Ever wondered what goes behind the scenes there. What we have is a rule based way of working, similar to a risk underwriter who takes into consideration a whole lot of variables into consideration. But this rule based approach does have a set of drawbacks viz.

Rigid definition
Once a rule has been defined, it kind of remain the same unless there is a periodic human involved review process

Maintainability and relevance
The very fact that we need human to keep the rules up to date makes it maintenance intensive and susceptible to be over run by bad actor

More false than true alerts
From practical experience you much have realised that for every 1 genuine alert or near zero alert which you receive, all the other alerts are for genuine transactions which you attempting

Machine Learning could be a good candidate in this use case

Why machine learning?

We can take every shortcoming of a rule based approach and turn it on its head

Fluid definition
Machine learning models by definition are able to self-learn and quickly adapt to changing patterns.
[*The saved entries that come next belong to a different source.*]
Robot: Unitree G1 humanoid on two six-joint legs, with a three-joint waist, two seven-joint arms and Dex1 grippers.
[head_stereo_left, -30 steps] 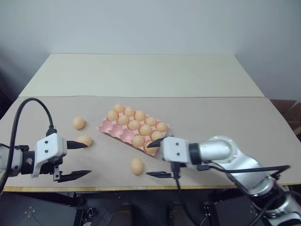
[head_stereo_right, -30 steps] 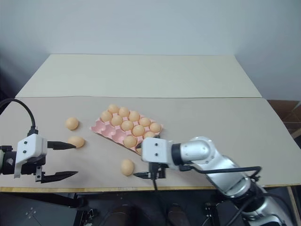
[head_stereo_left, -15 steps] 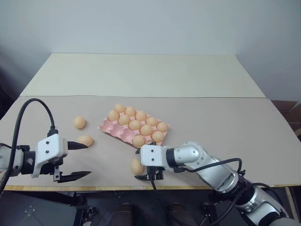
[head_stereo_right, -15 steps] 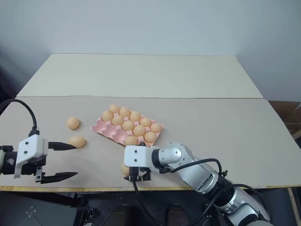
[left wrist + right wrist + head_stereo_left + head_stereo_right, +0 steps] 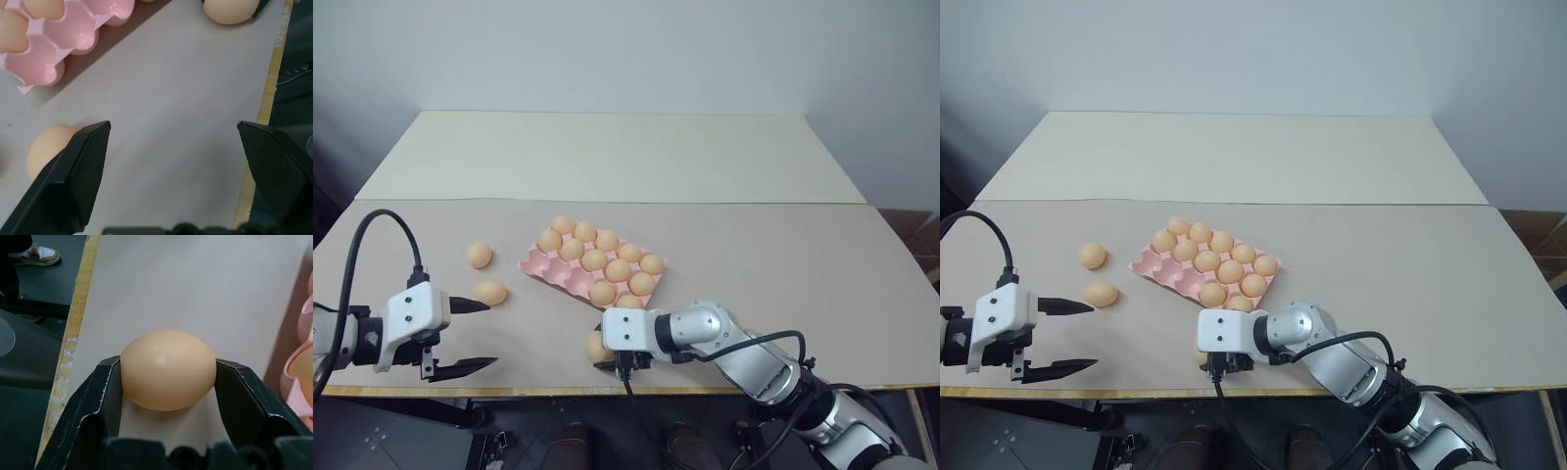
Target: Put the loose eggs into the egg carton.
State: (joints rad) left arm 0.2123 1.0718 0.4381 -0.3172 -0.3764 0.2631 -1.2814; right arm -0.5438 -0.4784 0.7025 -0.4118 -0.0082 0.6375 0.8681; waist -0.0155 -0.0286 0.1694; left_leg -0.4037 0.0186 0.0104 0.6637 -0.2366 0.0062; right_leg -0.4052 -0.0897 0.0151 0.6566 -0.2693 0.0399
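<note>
The pink egg carton (image 5: 536, 262) lies mid-table with most cups filled and some empty cups at its near-left end. Two loose eggs rest on the table to its left, one farther back (image 5: 479, 255) and one nearer (image 5: 490, 292). A third loose egg (image 5: 167, 369) sits near the table's front edge, and my right gripper (image 5: 603, 352) is shut on it, both fingers pressing its sides. My left gripper (image 5: 491, 333) hangs open just right of the nearer egg (image 5: 46, 147), nothing between its fingers.
The table's front edge (image 5: 538, 391) runs right under both grippers, with dark floor beyond it. A second, paler table top (image 5: 607, 157) adjoins at the back. Bare table surface (image 5: 783, 264) stretches to the right of the carton.
My right gripper came down and leftward from beside the carton to the egg at the front edge and shut its fingers on it. The left gripper stayed put, open.
</note>
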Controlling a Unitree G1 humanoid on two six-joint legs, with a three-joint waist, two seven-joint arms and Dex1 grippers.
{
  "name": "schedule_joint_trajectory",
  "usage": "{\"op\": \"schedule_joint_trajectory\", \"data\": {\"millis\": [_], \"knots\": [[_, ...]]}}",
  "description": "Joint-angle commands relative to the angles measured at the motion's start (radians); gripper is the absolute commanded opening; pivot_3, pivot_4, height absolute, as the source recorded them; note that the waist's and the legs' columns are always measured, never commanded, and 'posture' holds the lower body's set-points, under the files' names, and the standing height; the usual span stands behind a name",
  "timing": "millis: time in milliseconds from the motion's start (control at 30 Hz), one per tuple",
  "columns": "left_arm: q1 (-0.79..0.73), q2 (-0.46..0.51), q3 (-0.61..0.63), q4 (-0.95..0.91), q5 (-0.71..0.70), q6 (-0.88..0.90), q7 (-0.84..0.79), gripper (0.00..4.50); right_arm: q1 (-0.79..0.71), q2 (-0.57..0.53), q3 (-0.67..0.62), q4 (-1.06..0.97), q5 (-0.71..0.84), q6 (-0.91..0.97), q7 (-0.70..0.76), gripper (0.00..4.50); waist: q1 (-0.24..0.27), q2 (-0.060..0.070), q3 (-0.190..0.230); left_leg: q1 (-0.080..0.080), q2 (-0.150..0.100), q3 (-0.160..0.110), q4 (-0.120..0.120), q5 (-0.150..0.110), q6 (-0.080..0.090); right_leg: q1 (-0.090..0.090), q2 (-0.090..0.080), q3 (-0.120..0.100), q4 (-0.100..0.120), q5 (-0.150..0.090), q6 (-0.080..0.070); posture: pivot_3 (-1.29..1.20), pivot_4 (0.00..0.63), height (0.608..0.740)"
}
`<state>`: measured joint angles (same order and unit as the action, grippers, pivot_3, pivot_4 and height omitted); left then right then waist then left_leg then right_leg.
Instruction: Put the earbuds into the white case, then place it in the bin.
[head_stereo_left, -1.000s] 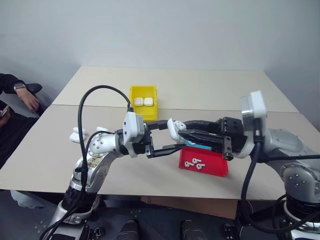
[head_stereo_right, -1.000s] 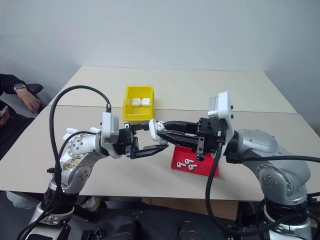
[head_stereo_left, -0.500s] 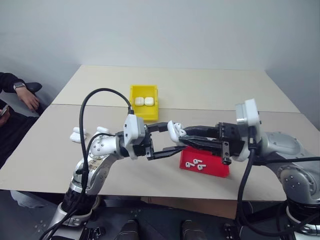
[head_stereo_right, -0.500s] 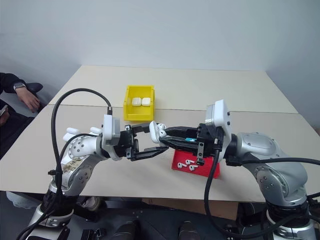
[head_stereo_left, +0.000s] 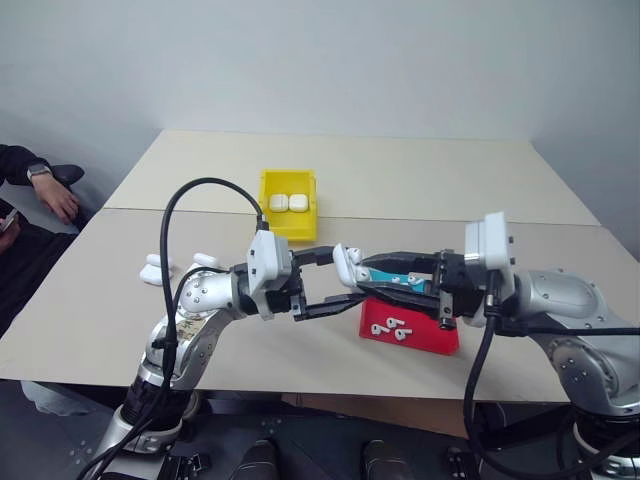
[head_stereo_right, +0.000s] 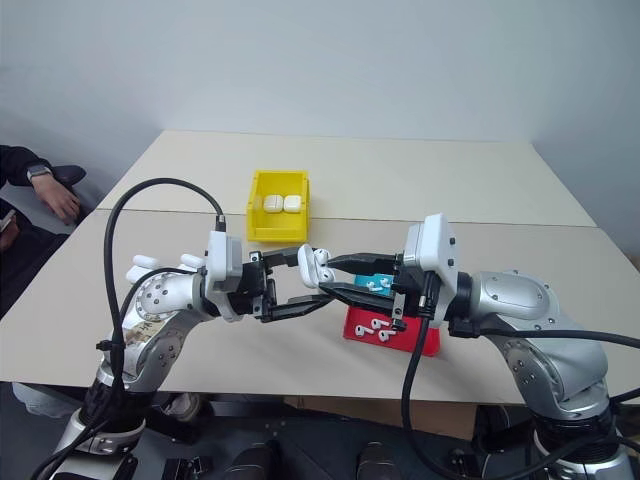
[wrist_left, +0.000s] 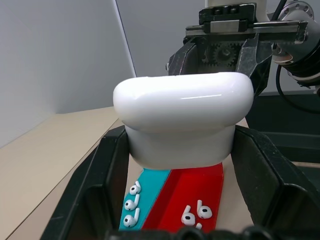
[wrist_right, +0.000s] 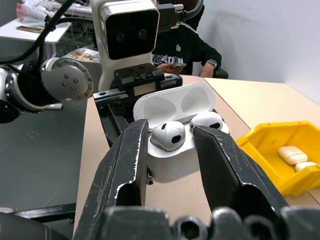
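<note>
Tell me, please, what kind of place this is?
Probably an office or lab used as a robot workspace. Plain beige tables stand pushed together against a bare white wall, a seated person waits at the side, and sorting containers like the yellow bin sit on the table.

table: beige | yellow bin far centre | red tray near edge | white cases left
</note>
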<state>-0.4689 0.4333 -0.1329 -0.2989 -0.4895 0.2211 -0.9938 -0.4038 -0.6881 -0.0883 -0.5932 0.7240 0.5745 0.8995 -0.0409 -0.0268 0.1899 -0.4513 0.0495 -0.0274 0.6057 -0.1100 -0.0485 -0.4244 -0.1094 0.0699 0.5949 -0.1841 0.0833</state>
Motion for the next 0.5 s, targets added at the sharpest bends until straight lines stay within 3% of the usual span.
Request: {"op": "schedule_joint_trajectory", "data": {"millis": [33,233,367,500], "knots": [[-0.006,-0.004,0.005,-0.032,-0.004,-0.02,-0.002,2.78,0.008,-0.018,-0.012,-0.018,-0.005,-0.023,0.003,1.93,0.0,0.0,0.0,0.0,0.0,0.0,0.0,0.0,0.0,0.0,0.0,0.0,0.0,0.0,0.0,0.0,0.15,0.74],[-0.016,-0.002,-0.002,0.007,0.018,-0.029,-0.011,2.78,-0.004,-0.088,-0.124,0.008,0.079,-0.012,0.054,1.93,0.002,0.0,0.0,-0.001,0.0,0.0,0.0,0.0,0.0,0.0,0.0,0.0,0.0,0.0,0.0,0.0,0.15,0.74],[-0.036,-0.016,-0.025,0.051,0.06,-0.04,-0.005,2.78,-0.095,-0.144,-0.127,0.026,0.136,0.049,0.044,1.93,-0.001,0.0,0.0,-0.001,0.0,0.0,0.001,0.0,0.0,0.0,0.0,0.0,0.0,0.0,0.0,0.0,0.15,0.74],[-0.057,-0.013,-0.055,0.093,0.113,-0.081,-0.03,2.78,-0.175,-0.174,-0.078,0.014,0.122,0.055,0.053,0.99,-0.001,0.0,0.0,0.0,0.0,0.0,0.0,0.0,0.0,0.0,0.0,0.0,0.0,0.0,0.0,0.0,0.15,0.74]]}}
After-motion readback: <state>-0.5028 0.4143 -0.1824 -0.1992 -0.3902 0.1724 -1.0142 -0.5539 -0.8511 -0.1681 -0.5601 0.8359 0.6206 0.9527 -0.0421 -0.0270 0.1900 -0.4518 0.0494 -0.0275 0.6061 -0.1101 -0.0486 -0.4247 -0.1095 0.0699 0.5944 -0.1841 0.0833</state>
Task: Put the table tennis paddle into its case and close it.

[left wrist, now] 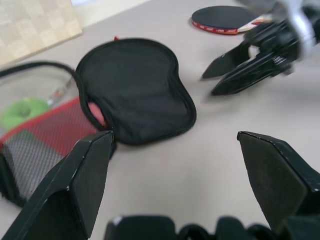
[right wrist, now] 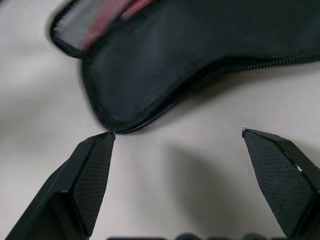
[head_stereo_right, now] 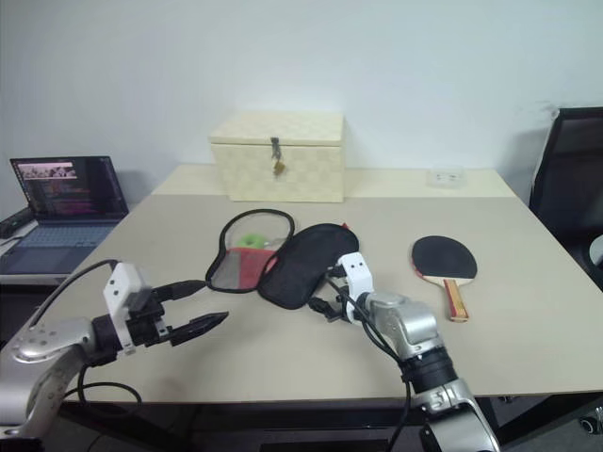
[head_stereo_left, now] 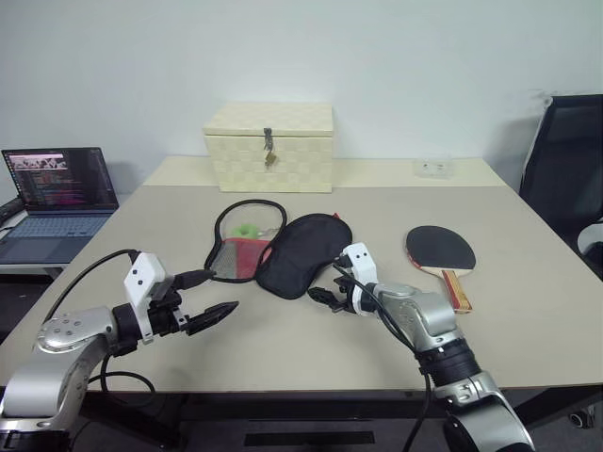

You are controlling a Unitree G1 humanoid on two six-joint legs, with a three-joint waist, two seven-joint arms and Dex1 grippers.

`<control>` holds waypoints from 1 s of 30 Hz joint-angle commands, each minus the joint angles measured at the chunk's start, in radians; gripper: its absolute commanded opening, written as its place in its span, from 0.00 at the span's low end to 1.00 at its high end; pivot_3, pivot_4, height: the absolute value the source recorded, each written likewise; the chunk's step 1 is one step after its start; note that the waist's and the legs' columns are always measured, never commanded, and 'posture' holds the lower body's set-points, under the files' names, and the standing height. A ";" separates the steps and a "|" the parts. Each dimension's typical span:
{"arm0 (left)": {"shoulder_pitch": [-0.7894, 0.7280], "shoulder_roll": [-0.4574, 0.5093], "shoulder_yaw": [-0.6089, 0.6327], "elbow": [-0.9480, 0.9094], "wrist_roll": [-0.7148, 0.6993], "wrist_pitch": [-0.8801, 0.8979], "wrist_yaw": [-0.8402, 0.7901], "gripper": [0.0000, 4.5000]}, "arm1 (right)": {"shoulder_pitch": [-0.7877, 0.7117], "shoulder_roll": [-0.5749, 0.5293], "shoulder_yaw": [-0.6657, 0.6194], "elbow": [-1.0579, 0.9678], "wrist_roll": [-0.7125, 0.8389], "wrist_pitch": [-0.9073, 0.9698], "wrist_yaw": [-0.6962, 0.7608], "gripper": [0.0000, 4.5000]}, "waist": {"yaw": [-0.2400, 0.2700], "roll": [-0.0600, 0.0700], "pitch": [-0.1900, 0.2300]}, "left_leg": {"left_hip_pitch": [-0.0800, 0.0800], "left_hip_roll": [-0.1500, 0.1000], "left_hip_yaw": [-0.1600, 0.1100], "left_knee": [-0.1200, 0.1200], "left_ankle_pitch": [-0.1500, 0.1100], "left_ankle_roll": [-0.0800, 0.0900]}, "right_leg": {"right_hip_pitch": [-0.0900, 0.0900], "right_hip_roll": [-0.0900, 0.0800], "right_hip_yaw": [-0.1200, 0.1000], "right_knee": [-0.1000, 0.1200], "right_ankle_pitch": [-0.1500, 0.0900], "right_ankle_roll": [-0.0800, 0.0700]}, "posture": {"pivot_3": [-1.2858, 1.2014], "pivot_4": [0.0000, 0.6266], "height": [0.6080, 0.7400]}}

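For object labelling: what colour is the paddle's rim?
Red, under the black face of the table tennis paddle; left wrist view shows it best.

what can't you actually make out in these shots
- Black fabric case lying open: its black flap covers whatever is under it, head views.
- Round green item behind the case's mesh half: too small and veiled by mesh to identify.
- Black-faced, red-rimmed table tennis paddle: underside hidden against the table; in the left wrist view the handle is cut off behind the right gripper.
- Laptop screen text: too small.
- Cream woven box: lid down, contents hidden.
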 commanded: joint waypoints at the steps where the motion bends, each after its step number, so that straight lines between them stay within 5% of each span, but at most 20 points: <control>1: -0.003 0.063 0.071 -0.085 -0.102 0.082 -0.047 0.97 | -0.064 0.035 -0.036 0.084 -0.006 -0.061 -0.024 1.00 | 0.000 0.000 0.000 | 0.000 0.000 0.000 0.000 0.000 0.000 | 0.000 0.000 0.000 0.000 0.000 0.000 | 0.52 0.24 1.00; 6: -0.008 0.135 0.104 -0.088 -0.126 0.126 -0.088 0.97 | -0.127 0.092 -0.067 0.234 -0.004 -0.118 -0.039 1.00 | -0.008 0.000 0.000 | 0.001 0.000 0.000 -0.001 0.000 0.000 | 0.000 0.001 0.000 0.001 0.000 0.000 | 0.52 0.24 1.00; 19: 0.000 0.123 0.097 -0.034 -0.069 0.058 -0.129 0.97 | -0.252 0.242 -0.151 0.412 0.039 -0.151 -0.058 1.00 | -0.031 0.000 0.000 | 0.003 0.003 0.000 -0.003 0.000 0.000 | 0.000 0.003 0.001 0.001 0.000 -0.002 | 0.52 0.24 1.00; 24: -0.001 0.116 0.092 -0.038 -0.065 0.051 -0.123 1.00 | -0.244 0.275 -0.144 0.400 0.060 -0.131 -0.061 0.73 | -0.031 0.001 0.000 | 0.003 0.003 0.000 -0.003 0.000 0.000 | 0.000 0.002 0.002 0.001 0.000 -0.002 | 0.52 0.24 1.00; 30: -0.014 0.103 0.074 -0.051 -0.061 0.054 -0.107 1.00 | -0.221 0.268 -0.149 0.364 0.089 -0.085 -0.074 0.27 | -0.031 0.001 0.000 | 0.002 0.002 0.000 -0.004 0.000 0.000 | -0.001 0.002 0.001 0.000 0.000 -0.002 | 0.52 0.24 1.00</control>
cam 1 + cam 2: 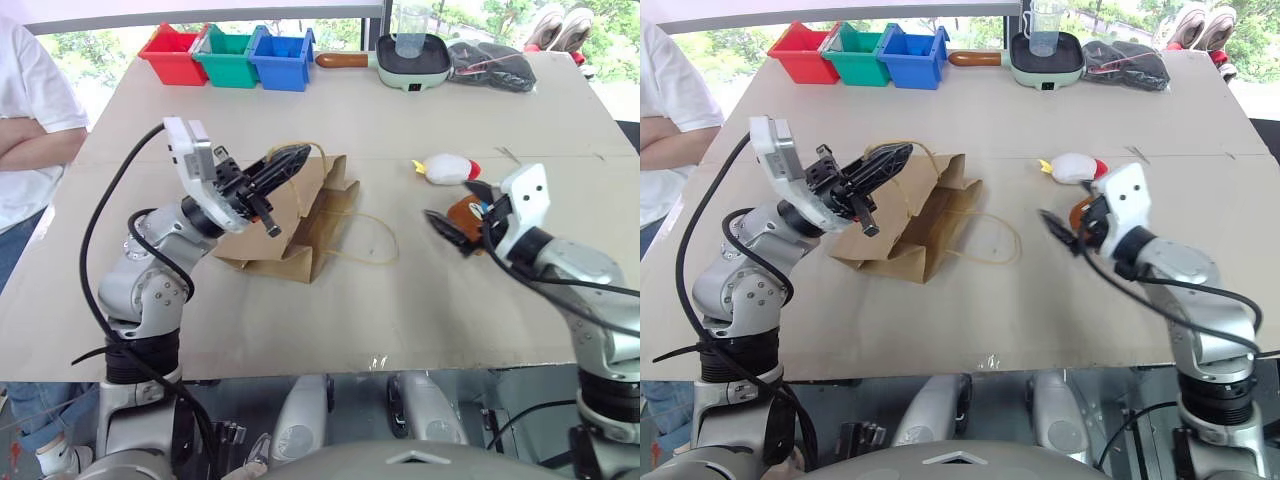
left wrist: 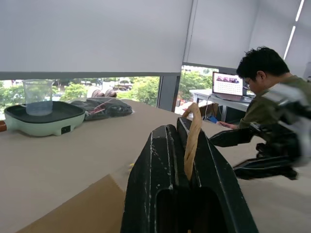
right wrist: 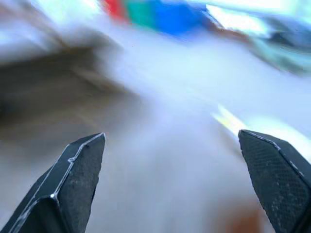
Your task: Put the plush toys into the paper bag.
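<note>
The brown paper bag (image 1: pixel 300 225) lies on its side at mid-table. My left gripper (image 1: pixel 293 156) hovers over the bag's mouth, shut on one tan cord handle (image 2: pixel 192 141), which it holds lifted. The other handle loop (image 1: pixel 372 242) rests flat on the table. A white plush toy (image 1: pixel 450 168) with a yellow tail and red tip lies to the right of the bag. Just in front of it sits the round brown plush toy (image 1: pixel 466 210), partly hidden by my right gripper (image 1: pixel 461 208), whose fingers stand wide open on either side of it.
Red (image 1: pixel 172 55), green (image 1: pixel 228 58) and blue (image 1: pixel 281 60) bins line the far left edge. A green electric pan (image 1: pixel 412 58) with a clear cup and a black pouch (image 1: pixel 490 65) sit at the far right. A person in white (image 1: pixel 25 130) stands at the table's left side.
</note>
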Controlling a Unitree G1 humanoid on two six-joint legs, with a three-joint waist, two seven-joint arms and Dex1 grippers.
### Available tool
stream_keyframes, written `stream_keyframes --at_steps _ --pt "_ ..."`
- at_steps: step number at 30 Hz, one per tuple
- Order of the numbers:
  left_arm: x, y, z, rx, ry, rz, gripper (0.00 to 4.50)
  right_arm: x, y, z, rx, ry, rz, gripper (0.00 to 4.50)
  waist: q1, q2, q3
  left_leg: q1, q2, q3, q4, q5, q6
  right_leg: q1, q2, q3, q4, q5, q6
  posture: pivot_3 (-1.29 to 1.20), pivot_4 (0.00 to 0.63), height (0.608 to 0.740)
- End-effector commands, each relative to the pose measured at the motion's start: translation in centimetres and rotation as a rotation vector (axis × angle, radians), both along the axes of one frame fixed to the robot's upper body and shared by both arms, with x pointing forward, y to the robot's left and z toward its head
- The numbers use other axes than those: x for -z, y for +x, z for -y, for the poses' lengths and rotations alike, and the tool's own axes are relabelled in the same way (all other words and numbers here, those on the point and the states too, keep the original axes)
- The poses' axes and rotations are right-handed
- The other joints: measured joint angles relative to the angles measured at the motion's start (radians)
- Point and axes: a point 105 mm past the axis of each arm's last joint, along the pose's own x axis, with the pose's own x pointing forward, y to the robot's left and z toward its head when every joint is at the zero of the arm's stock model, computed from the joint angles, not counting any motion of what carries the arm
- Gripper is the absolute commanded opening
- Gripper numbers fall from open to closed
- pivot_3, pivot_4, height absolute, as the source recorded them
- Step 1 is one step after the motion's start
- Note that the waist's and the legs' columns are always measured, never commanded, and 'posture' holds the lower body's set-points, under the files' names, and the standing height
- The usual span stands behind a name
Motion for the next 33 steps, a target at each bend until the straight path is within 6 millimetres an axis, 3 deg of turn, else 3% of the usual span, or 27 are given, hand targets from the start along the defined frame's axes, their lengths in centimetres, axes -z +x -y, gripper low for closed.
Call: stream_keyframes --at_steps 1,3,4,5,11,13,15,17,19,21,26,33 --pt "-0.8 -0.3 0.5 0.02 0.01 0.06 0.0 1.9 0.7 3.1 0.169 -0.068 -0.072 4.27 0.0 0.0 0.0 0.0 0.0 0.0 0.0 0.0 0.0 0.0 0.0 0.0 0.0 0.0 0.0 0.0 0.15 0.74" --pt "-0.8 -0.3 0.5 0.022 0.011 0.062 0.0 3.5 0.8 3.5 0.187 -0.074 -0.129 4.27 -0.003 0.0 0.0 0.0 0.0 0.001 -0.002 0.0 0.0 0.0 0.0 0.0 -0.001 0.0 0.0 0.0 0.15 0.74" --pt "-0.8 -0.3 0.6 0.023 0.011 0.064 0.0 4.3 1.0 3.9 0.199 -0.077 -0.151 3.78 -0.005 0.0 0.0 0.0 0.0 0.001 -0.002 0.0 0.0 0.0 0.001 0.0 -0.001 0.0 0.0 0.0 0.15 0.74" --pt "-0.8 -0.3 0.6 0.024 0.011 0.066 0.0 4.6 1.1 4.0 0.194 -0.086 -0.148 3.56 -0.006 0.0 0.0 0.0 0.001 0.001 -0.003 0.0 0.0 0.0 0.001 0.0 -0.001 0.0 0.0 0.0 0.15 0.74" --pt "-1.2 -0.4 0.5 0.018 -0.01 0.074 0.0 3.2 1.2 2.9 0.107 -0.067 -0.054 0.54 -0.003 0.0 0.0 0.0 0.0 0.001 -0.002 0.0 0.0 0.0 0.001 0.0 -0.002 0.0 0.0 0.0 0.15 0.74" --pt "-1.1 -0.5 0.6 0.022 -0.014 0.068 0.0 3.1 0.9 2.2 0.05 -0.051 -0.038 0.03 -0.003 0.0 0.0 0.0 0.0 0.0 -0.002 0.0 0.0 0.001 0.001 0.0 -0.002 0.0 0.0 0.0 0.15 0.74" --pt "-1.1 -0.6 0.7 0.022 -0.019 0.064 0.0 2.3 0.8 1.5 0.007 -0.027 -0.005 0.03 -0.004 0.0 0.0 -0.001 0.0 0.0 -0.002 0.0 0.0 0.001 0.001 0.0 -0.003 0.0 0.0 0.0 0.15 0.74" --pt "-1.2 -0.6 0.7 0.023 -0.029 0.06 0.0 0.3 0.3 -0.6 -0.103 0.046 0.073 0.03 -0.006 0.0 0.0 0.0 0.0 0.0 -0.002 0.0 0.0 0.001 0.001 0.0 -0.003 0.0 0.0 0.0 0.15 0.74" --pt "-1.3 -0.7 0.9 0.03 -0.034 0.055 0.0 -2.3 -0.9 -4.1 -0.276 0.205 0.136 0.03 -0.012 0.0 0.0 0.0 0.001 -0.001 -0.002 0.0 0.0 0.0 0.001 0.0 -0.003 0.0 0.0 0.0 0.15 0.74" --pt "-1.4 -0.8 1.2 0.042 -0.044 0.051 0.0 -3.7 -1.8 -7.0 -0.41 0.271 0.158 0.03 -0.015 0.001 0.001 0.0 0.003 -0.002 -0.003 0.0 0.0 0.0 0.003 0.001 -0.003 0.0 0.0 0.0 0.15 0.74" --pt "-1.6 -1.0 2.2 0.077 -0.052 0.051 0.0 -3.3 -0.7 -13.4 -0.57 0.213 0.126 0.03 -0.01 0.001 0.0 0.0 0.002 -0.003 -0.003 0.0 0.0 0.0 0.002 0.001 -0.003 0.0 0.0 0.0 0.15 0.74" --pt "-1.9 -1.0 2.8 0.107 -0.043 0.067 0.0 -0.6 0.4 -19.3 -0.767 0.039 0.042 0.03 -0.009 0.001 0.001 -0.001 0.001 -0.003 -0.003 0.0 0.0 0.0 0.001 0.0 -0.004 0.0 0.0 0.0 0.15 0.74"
The fact these models have at their disposal huge amounts of data to work through is definitely going in their favor.

Easier to maintain
The fact that humans are removed from the equations makes the entire system easier to maintain.

More true alerts
Because the underlying mechanism of a machine learning model – viz. more amount of training data and better statistical algorithm to go with it – inherently give them a leg up, the result is just much better performance

Well then how would we apply machine learning in this case?

Well turns out not in any way different than a conventional ML model – viz.

Gather data
Collect a good amount of data – appropriately labeled – meaning a set of financial transactions labelled as legitimate and a set of transactions labelled as fraudulent.

Feature Engineering
Next would be the feature engineering step where we decide which features are of real importance here. We can club them into 2 kinds – Features pertaining to properties of transactions such as identity and location; Features pertaining to customer behavior such as frequency and type of orders. To define these a little bit better

  • Identity: This could be any variable which uniquely identifies a consumer – say cell phone number
  • Orders: Nature and type of orders in terms of kind and quantity of products bought
  • Payment methods: Whether it is credit, debit, paypal, venmo, digital wallets
  • Locations: usually the IP address of the machine, which can be spoofed through a VPN connection so care must be taken here

Train algorithm
Next would be the logical step of training an algorithm to come up with the least cost mathematical function

To get a little bit more technical on the machine learning techniques – those are of a few kinds here

  • Tree-based: Here we are referring to models such as Random Forest and XGBoost which performs great on many kinds of transaction datasets
  • Neural Networks: are slowly gaining in popularity and used in conjunction with anomaly detection which brings us to the next techinque
  • Clustering: wherein data points lying close to the centroid of a cluster are said to be safe, while outliers are labelled fraudulent
  • Nearest Neighbor: Normal data points occur in close proximity, while anomalous data points are far from any neighbors.
  • Classification: where we use learning based on labeled data to distinguish legitimate from fraudulent transaction and finally would be
  • Deep learning: where well defined stochastic models are used to segregate normal data points occurring in high probability regions, from abnormal data points occurring in low-probability regions.